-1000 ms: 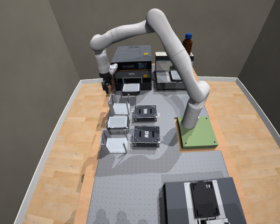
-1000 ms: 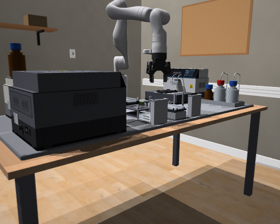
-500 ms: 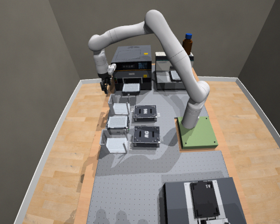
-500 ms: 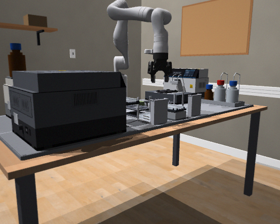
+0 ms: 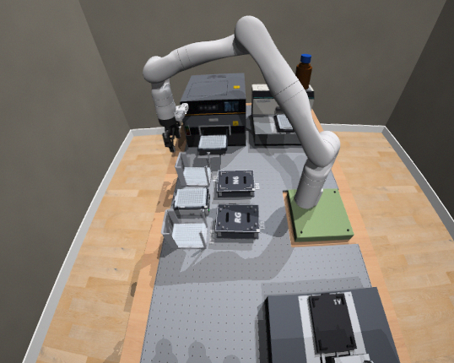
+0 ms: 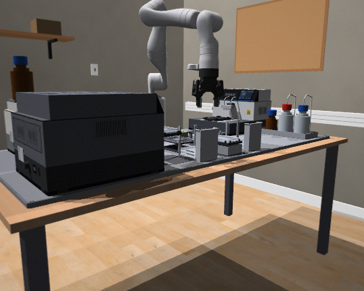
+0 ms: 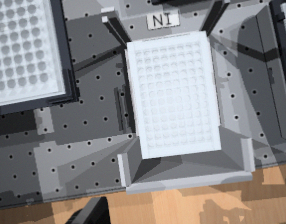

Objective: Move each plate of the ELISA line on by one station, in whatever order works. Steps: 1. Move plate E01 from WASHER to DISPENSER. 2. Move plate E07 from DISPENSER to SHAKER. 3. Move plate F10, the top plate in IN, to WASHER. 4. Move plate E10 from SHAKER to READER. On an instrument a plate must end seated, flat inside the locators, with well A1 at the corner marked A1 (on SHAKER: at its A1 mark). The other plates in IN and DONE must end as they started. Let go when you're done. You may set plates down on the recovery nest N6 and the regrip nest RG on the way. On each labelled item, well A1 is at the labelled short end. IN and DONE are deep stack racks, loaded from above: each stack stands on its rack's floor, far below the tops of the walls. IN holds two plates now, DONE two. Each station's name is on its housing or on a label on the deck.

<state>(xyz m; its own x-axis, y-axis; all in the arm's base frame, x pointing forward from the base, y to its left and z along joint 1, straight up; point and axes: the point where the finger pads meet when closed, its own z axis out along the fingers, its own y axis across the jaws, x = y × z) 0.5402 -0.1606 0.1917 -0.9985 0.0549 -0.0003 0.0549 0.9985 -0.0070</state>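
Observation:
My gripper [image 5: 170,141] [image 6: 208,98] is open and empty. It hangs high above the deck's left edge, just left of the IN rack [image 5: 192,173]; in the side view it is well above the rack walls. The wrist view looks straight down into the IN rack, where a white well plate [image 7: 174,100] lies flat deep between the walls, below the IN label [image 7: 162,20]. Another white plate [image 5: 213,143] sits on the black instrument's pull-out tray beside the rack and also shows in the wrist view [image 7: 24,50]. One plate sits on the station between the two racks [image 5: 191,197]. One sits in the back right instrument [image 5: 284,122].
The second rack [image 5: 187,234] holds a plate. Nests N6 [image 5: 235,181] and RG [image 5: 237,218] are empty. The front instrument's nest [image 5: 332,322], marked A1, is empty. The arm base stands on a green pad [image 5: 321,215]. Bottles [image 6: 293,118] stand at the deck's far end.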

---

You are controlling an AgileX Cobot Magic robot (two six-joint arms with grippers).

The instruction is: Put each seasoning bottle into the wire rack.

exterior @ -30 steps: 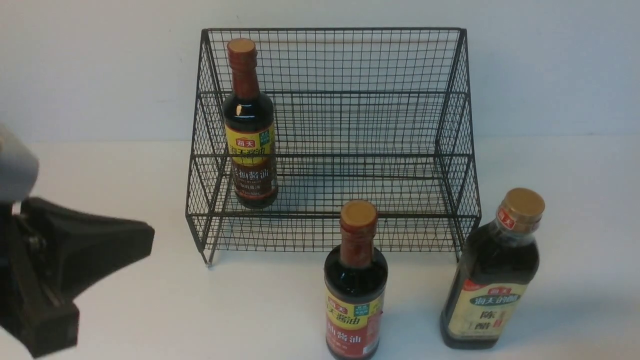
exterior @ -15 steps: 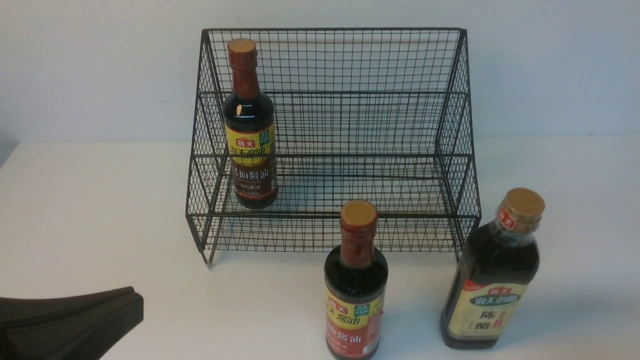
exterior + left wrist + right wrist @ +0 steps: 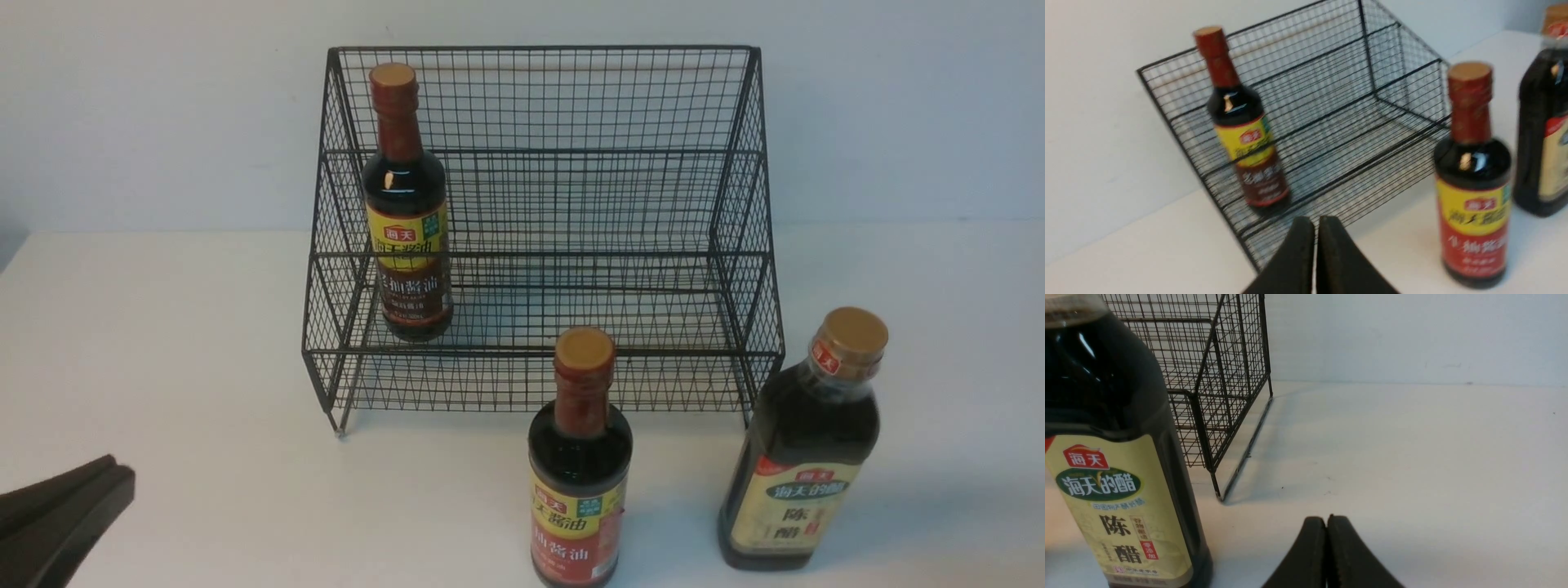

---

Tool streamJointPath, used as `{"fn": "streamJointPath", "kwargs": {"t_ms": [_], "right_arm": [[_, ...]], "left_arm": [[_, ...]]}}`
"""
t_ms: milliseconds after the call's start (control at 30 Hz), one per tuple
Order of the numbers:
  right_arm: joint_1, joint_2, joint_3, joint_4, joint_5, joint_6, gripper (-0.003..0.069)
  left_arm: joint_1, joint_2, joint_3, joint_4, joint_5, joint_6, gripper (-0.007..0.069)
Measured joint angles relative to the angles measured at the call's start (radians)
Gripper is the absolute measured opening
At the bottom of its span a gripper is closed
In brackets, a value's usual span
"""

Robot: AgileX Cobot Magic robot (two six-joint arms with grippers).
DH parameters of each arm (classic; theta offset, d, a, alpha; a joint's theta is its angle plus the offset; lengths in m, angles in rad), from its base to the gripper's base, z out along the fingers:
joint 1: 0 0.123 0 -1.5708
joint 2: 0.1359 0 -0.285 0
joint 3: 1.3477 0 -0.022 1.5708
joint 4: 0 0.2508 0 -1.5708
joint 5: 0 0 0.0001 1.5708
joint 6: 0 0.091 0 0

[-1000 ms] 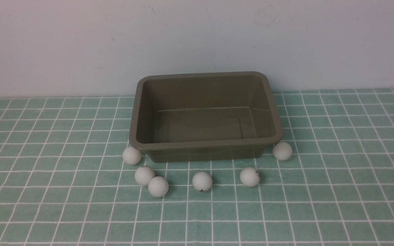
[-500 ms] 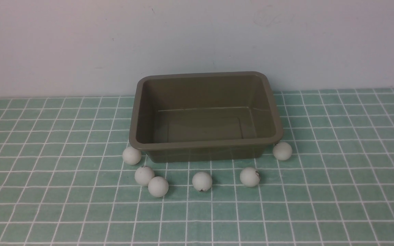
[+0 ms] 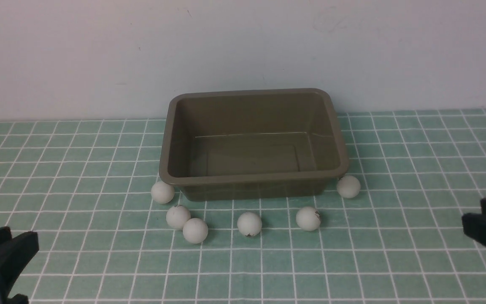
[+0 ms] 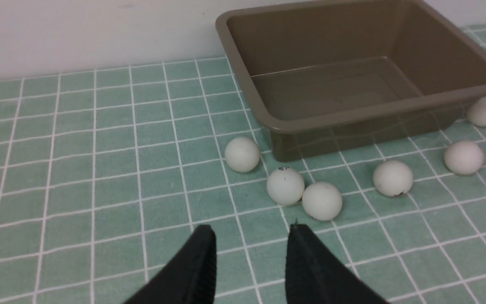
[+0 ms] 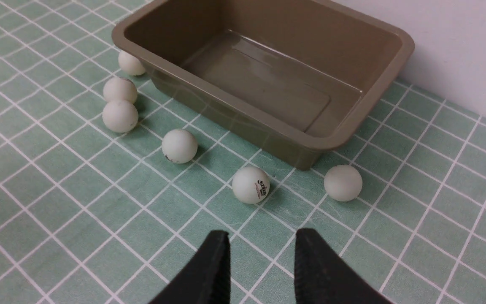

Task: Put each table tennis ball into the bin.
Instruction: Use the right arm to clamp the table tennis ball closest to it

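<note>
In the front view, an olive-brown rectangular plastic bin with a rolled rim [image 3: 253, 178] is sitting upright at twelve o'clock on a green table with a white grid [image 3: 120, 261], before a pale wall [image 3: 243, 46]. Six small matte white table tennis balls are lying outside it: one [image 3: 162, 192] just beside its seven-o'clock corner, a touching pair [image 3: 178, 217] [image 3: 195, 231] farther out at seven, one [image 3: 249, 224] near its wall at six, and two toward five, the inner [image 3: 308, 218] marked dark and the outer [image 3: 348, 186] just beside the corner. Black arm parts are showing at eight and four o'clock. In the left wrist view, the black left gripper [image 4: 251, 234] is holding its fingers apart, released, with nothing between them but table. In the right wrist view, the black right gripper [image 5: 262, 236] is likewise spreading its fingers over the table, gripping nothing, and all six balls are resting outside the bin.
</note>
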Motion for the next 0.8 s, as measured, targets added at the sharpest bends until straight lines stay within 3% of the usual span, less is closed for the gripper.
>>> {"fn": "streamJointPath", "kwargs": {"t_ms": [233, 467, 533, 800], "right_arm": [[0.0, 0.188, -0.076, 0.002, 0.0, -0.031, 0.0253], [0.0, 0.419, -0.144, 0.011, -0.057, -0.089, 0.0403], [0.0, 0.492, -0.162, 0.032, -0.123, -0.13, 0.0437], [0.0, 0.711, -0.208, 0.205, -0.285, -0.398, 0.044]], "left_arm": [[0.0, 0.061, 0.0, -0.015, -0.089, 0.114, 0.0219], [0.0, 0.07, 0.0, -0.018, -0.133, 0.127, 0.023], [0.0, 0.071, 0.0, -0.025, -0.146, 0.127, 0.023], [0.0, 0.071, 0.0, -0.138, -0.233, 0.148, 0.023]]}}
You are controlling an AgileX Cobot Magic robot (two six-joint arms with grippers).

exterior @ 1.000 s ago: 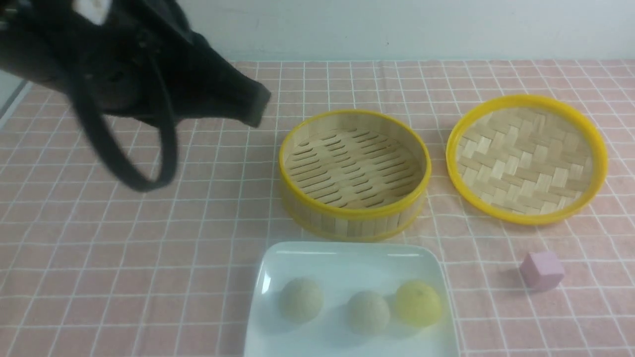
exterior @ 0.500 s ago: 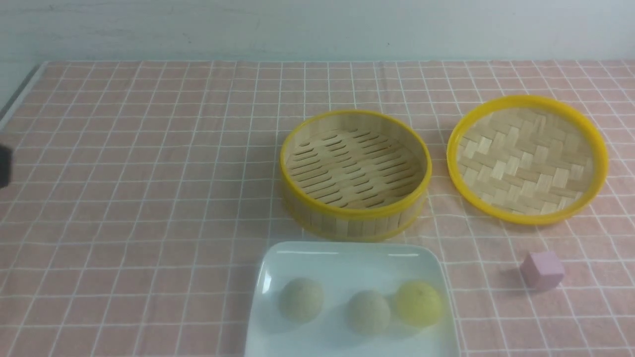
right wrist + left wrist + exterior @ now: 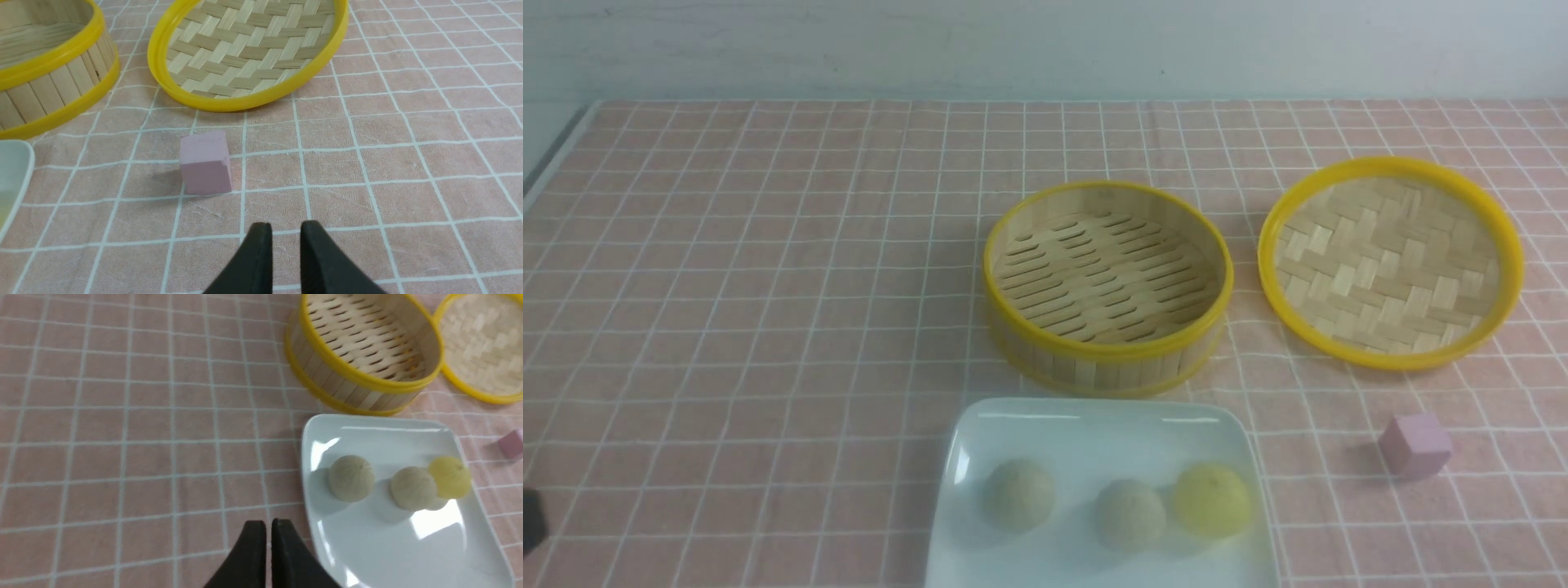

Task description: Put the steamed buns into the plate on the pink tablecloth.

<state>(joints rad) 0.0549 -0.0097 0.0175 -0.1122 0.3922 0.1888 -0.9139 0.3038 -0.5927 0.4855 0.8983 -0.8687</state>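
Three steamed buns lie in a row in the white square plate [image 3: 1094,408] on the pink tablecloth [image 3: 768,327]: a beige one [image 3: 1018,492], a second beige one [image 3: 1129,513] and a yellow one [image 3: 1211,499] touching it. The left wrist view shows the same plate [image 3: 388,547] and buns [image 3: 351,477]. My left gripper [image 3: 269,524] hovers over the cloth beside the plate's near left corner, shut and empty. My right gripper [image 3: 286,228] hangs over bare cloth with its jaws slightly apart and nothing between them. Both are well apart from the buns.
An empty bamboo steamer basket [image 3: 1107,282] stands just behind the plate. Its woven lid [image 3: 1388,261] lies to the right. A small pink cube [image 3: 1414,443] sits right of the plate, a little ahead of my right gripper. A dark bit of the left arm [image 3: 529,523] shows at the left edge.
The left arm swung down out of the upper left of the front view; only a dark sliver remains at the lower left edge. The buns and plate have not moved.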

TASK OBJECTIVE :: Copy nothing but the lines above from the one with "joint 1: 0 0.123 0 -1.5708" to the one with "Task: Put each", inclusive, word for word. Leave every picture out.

EXERCISE SOLUTION ::
joint 1: 0 0.123 0 -1.5708
joint 2: 0.1359 0 -0.285 0
joint 3: 1.3477 0 -0.022 1.5708
joint 4: 0 0.2508 0 -1.5708
joint 5: 0 0 0.0001 1.5708
joint 6: 0 0.091 0 0

[-1000 ms] 
[-500 ms] 
[+0 ms] 
[+0 ms] 
[+0 ms] 

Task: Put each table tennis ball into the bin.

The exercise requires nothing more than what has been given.